Task requirements: The answer must be a word-for-word copy of the records below, with every picture left out.
═════ Dataset extract
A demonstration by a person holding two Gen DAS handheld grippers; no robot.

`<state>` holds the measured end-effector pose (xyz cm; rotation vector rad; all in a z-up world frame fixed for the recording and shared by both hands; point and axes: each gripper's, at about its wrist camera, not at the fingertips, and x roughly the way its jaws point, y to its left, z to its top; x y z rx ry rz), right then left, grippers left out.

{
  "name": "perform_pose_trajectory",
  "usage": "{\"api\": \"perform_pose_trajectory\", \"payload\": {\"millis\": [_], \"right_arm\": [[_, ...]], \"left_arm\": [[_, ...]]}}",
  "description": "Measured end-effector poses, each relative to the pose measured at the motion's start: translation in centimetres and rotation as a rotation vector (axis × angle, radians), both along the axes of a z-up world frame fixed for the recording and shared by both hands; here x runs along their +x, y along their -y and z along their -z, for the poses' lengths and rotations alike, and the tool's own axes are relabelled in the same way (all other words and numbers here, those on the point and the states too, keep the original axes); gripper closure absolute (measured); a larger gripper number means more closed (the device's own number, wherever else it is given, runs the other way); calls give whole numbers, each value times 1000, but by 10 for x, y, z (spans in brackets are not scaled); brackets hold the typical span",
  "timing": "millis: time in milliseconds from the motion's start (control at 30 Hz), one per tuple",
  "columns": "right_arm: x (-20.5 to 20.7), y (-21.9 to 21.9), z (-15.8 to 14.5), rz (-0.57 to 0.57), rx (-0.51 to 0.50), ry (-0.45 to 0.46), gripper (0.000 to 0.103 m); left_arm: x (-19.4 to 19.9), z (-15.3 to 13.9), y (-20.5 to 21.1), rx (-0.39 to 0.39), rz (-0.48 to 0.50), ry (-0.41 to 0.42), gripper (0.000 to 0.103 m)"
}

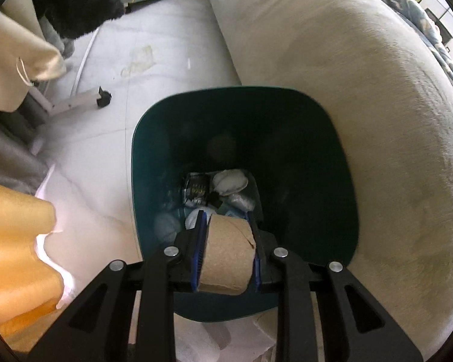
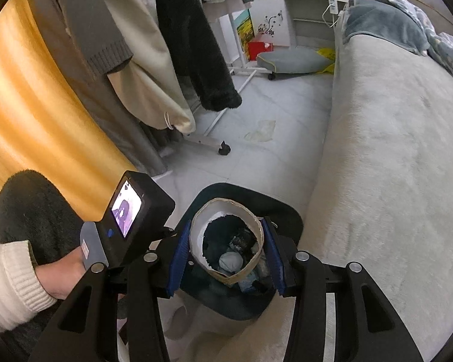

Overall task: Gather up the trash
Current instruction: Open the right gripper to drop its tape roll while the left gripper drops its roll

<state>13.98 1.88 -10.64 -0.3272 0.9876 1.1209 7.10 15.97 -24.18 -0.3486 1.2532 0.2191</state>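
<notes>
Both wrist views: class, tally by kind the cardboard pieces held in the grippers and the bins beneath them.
Cardboard tube: 1
Cardboard ring: 1
Teal bin: 1
Total: 3

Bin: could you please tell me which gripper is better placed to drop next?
Probably right: the right gripper holds its ring over the middle of the bin, while the left gripper holds its tube nearer the rim.
</notes>
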Motion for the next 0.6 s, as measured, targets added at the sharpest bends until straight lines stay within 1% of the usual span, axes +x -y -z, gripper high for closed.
{"api": "perform_pose_trajectory", "payload": {"millis": [100,167,200,233,300,433,500,600], "right_arm": [[1,-7,9,-2,-32,7,56],[4,-9,15,2,-46,7,56],[5,-10,18,3,-53,5,56],[6,-13,21,6,-61,4,56],[9,-17,27,12,-75,-3,56],[14,-23,39,30,-92,-22,56],[17,-26,45,39,-101,-26,56],[22,-30,54,51,-112,-46,56]], "left_arm": [[-3,-1,-6,-27,-13,7,75],[-3,-2,-7,-42,-12,16,66],[-3,-3,-7,-41,-11,21,55],[-3,-5,-7,-39,-7,30,49],[-3,-8,-7,-35,3,46,47],[-4,-14,-6,-18,17,70,39],[-5,-20,-6,-12,19,84,37],[-10,-40,-9,13,17,128,35]]}}
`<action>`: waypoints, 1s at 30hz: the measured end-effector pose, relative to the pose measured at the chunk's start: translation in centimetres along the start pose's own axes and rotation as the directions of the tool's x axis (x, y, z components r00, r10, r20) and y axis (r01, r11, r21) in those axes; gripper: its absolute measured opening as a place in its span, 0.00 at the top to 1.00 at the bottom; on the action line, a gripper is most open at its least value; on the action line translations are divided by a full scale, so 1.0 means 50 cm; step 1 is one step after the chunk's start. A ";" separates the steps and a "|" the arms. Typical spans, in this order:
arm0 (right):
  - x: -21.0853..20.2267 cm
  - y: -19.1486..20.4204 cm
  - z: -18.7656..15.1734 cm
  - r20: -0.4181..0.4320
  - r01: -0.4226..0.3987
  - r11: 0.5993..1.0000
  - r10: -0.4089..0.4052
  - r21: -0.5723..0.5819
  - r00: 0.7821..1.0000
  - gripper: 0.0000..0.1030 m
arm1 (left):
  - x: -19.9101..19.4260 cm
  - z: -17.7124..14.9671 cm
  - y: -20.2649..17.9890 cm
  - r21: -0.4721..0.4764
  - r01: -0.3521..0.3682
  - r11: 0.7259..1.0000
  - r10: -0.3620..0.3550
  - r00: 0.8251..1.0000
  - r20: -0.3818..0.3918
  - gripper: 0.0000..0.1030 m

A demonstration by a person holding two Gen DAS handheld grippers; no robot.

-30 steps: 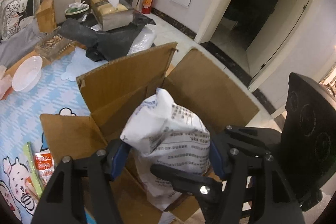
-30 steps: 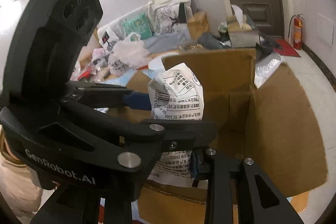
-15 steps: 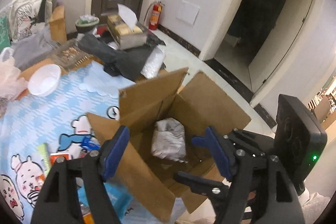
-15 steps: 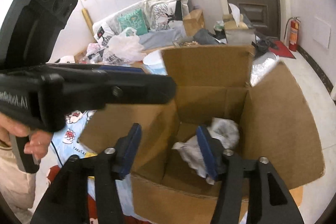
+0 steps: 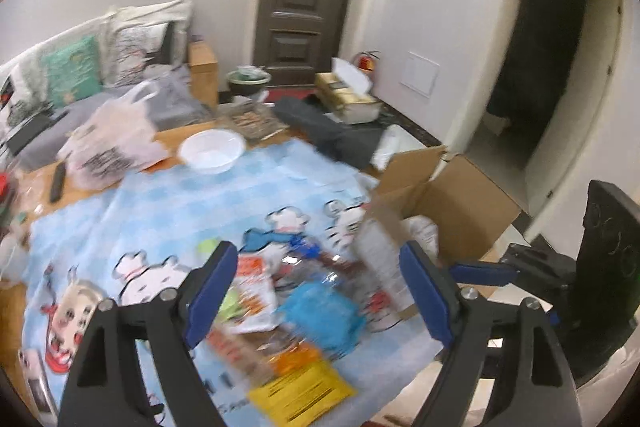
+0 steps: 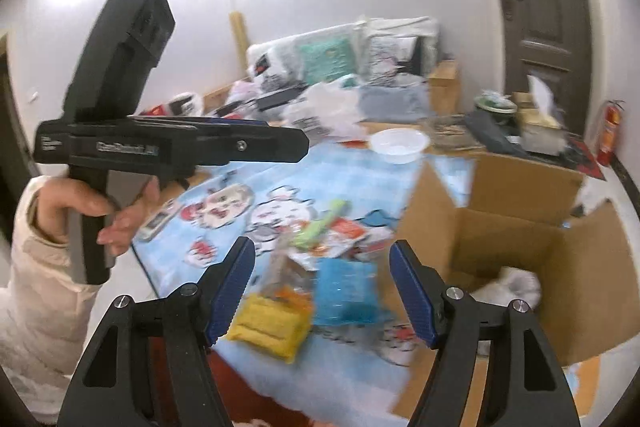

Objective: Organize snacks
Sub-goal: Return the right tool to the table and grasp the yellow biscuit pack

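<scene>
An open cardboard box (image 5: 460, 203) (image 6: 516, 227) stands at the table's right end with a white printed snack bag (image 6: 512, 283) (image 5: 420, 231) lying inside. Loose snacks lie on the blue cartoon tablecloth: a yellow pack (image 5: 304, 395) (image 6: 272, 323), a blue pack (image 5: 320, 311) (image 6: 348, 291), a red-and-white pack (image 5: 252, 287) and a green stick (image 6: 320, 223). My left gripper (image 5: 320, 291) is open and empty above the snack pile. My right gripper (image 6: 322, 291) is open and empty above the same pile. The left gripper's body (image 6: 160, 143) shows in the right wrist view.
A white bowl (image 5: 212, 151) (image 6: 398, 145) and a white plastic bag (image 5: 112, 143) sit further back on the table. A black remote (image 5: 58, 181) lies at the left. A tissue box (image 5: 348, 95), a dark bag and a sofa with cushions stand beyond.
The white bag was let go and dropped into the box. Both grippers opened, pulled back from the box and swung left over the snack pile.
</scene>
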State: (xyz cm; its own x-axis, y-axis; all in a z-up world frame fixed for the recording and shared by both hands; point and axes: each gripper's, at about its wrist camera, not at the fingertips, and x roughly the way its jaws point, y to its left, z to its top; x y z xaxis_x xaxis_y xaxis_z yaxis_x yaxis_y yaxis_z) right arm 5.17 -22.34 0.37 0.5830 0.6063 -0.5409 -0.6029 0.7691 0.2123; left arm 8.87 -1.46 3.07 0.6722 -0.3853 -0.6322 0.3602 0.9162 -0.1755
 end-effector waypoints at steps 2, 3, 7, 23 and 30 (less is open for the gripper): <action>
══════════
Your response:
A demonstration by a person holding two Gen DAS handheld grippers; no robot.

`<state>` holds the measured end-effector pose (xyz cm; rotation vector rad; all in a z-up world frame fixed for the recording and shared by both hands; point and axes: each gripper's, at about its wrist camera, not at the fingertips, and x roughly the way its jaws point, y to its left, z to its top; x y z rx ry rz), right then left, grippers left out.

{
  "name": "perform_pose_trajectory",
  "usage": "{\"api\": \"perform_pose_trajectory\", \"payload\": {\"millis\": [_], \"right_arm\": [[_, ...]], \"left_arm\": [[_, ...]]}}",
  "description": "Measured end-effector poses, each relative to the pose measured at the motion's start: translation in centimetres and rotation as a rotation vector (axis × angle, radians), both along the axes of a z-up world frame fixed for the recording and shared by both hands; here x runs along their +x, y along their -y and z along their -z, for the poses' lengths and rotations alike, and the tool's own axes are relabelled in the same way (all other words and numbers here, those on the point and the states too, keep the original axes); gripper closure absolute (measured); a larger gripper number means more closed (the device's own number, wherever else it is given, runs the other way); calls give whole numbers, each value times 1000, but by 10 for x, y, z (spans in brackets are not scaled); brackets hold the typical span",
  "timing": "millis: time in milliseconds from the motion's start (control at 30 Hz), one per tuple",
  "columns": "right_arm: x (-20.5 to 20.7), y (-21.9 to 21.9), z (-15.8 to 14.5), rz (-0.57 to 0.57), rx (-0.51 to 0.50), ry (-0.45 to 0.46), gripper (0.000 to 0.103 m); left_arm: x (-19.4 to 19.9), z (-15.3 to 13.9), y (-20.5 to 21.1), rx (-0.39 to 0.39), rz (-0.48 to 0.50), ry (-0.41 to 0.42), gripper (0.000 to 0.103 m)"
}


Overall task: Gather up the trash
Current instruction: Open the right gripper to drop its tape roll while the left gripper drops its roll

<state>13.98 1.88 -10.64 -0.3272 0.9876 1.1209 7.10 15.97 -24.18 -0.3486 1.2532 0.2191</state>
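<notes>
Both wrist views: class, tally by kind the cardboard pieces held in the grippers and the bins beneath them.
Cardboard tube: 1
Cardboard ring: 1
Teal bin: 1
Total: 3

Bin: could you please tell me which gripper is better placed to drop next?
Probably right: the right gripper holds its ring over the middle of the bin, while the left gripper holds its tube nearer the rim.
</notes>
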Motion for the next 0.6 s, as measured, targets added at the sharpest bends until straight lines stay within 1% of the usual span, axes +x -y -z, gripper high for closed.
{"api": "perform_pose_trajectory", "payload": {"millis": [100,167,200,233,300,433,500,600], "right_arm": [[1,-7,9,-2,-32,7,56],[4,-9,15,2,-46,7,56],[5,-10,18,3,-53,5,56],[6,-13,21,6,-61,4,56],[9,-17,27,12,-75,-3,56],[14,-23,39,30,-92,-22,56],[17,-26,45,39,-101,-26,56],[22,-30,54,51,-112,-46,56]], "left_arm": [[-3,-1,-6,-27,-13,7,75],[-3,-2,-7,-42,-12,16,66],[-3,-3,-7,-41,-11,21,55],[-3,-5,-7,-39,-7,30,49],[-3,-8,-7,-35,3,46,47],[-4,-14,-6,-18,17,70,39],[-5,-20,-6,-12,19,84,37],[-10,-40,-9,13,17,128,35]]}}
`<action>`: waypoints, 1s at 30hz: the measured end-effector pose, relative to the pose measured at the chunk's start: translation in centimetres along the start pose's own axes and rotation as the directions of the tool's x axis (x, y, z components r00, r10, r20) and y axis (r01, r11, r21) in those axes; gripper: its absolute measured opening as a place in its span, 0.00 at the top to 1.00 at the bottom; on the action line, a gripper is most open at its least value; on the action line translations are divided by a full scale, so 1.0 means 50 cm; step 1 is one step after the chunk's start. A ";" separates the steps and a "|" the arms. Typical spans, in this order:
arm0 (right):
  - x: -21.0853..20.2267 cm
  - y: -19.1486..20.4204 cm
  - z: -18.7656..15.1734 cm
  - r20: -0.4181..0.4320
  - r01: -0.4226..0.3987
  - r11: 0.5993..1.0000
  - r10: -0.4089..0.4052
  - r21: -0.5723..0.5819
  - r00: 0.7821..1.0000
  - gripper: 0.0000..0.1030 m
arm1 (left):
  - x: -19.9101..19.4260 cm
  - z: -17.7124..14.9671 cm
  - y: -20.2649..17.9890 cm
  - r21: -0.4721..0.4764
  - r01: -0.3521..0.3682
  - r11: 0.7259..1.0000
  - r10: -0.3620..0.3550
  - r00: 0.8251..1.0000
  - r20: -0.3818..0.3918
  - gripper: 0.0000..0.1030 m

A demonstration by a person holding two Gen DAS handheld grippers; no robot.

-30 steps: 
-30 steps: 
-15 steps: 
-15 steps: 
+0 steps: 
+0 steps: 

Objective: Organize snacks
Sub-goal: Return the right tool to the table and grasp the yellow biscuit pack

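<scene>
An open cardboard box (image 5: 460, 203) (image 6: 516, 227) stands at the table's right end with a white printed snack bag (image 6: 512, 283) (image 5: 420, 231) lying inside. Loose snacks lie on the blue cartoon tablecloth: a yellow pack (image 5: 304, 395) (image 6: 272, 323), a blue pack (image 5: 320, 311) (image 6: 348, 291), a red-and-white pack (image 5: 252, 287) and a green stick (image 6: 320, 223). My left gripper (image 5: 320, 291) is open and empty above the snack pile. My right gripper (image 6: 322, 291) is open and empty above the same pile. The left gripper's body (image 6: 160, 143) shows in the right wrist view.
A white bowl (image 5: 212, 151) (image 6: 398, 145) and a white plastic bag (image 5: 112, 143) sit further back on the table. A black remote (image 5: 58, 181) lies at the left. A tissue box (image 5: 348, 95), a dark bag and a sofa with cushions stand beyond.
The white bag was let go and dropped into the box. Both grippers opened, pulled back from the box and swung left over the snack pile.
</scene>
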State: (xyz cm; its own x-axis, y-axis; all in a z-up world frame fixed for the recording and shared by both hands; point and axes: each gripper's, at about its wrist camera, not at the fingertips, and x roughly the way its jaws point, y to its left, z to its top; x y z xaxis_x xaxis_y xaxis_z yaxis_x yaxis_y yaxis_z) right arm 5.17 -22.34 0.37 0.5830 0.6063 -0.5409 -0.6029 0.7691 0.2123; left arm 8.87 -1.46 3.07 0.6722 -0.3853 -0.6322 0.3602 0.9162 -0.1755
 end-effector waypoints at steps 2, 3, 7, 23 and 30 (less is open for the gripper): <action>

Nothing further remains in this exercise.